Ön izin belgesi şart mı?

Düzenlemeye göre, sağlık ve eğitim meslek mensuplarının Çalışma Bakanlığına çalışma izni başvurusu yapmadan önce ilgili bakanlıktan ön izin alması gerekiyor. Bu anlamda, doktorlar, hemşireler ve diğer sağlık görevlileri Sağlık Bakanlığından, öğretmenler ve akademisyenler ise Milli Eğitim Bakanlığı ve Yükseköğretim Kurulu Başkanlığından ön izin alacak.

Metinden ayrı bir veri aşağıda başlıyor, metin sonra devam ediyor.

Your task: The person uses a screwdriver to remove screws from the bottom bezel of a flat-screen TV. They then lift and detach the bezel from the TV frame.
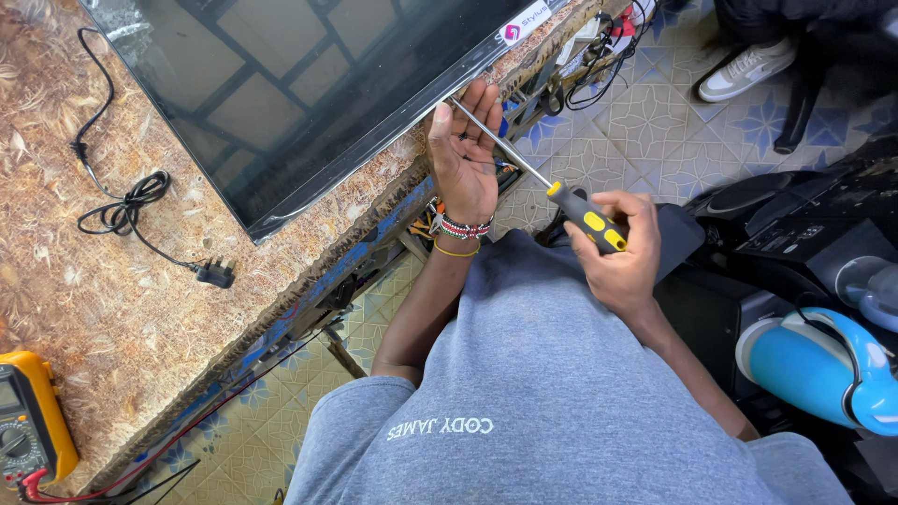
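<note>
Right hand (622, 252) grips the screwdriver (587, 219) handle, shaft slanting up-left to the television (309, 103) lying at the desk (140, 309) edge; left hand (463, 154), fingers loosely spread, cradles the tip

The flat screen (309, 84) is cut off by the top edge; its upper part is out of view. The yellow multimeter (33, 421) is cropped at the left edge — dial markings too small to tell. The screwdriver (552, 187) tip is hidden behind the left hand (463, 159), and the right hand (617, 257) covers the handle's rear. The desk (122, 318) runs past the left and top edges. The blue appliance (814, 365) is cropped at the right edge — kind cannot be told.
</note>
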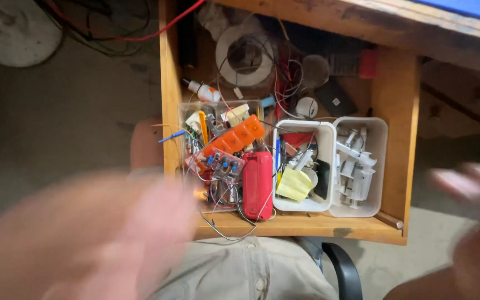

Mevsimlik tarım işleri ile hayvancılık sektöründe istihdam edilecek Suriyeliler için çalışma izni şartı aranmayacak. Söz konusu muafiyetten yararlanabilmek için geçici koruma sağlanan illerdeki valiliklere başvuru yapılması gerekiyor. Bununla birlikte, Çalışma ve Sosyal Güvenlik Bakanlığı tarafından il ve kota sınırlaması getirilebilecek. Örneğin, Çukurova’da kaç Suriyelinin pamuk toplayacağına Çalışma Bakanlığınca sınır getirilebilecek.
İzin alınan ilde çalışır
Suriyelilerin çalışma izinleri sadece geçici koruma izni aldıkları illerle sınırlı. Yani, Gaziantep’te geçici koruma izni alan bir Suriyeli sadece Gaziantep’te çalışabilecek. Bununla birlikte, yönetmeliğe göre İç İşleri Bakanlığının çalışma izinlerini belirli iller için durdurma yetkisi de bulunuyor. Bu düzenleme ile özellikle büyükşehirlerdeki Suriyeli sayısının kontrolü sağlanabilecek.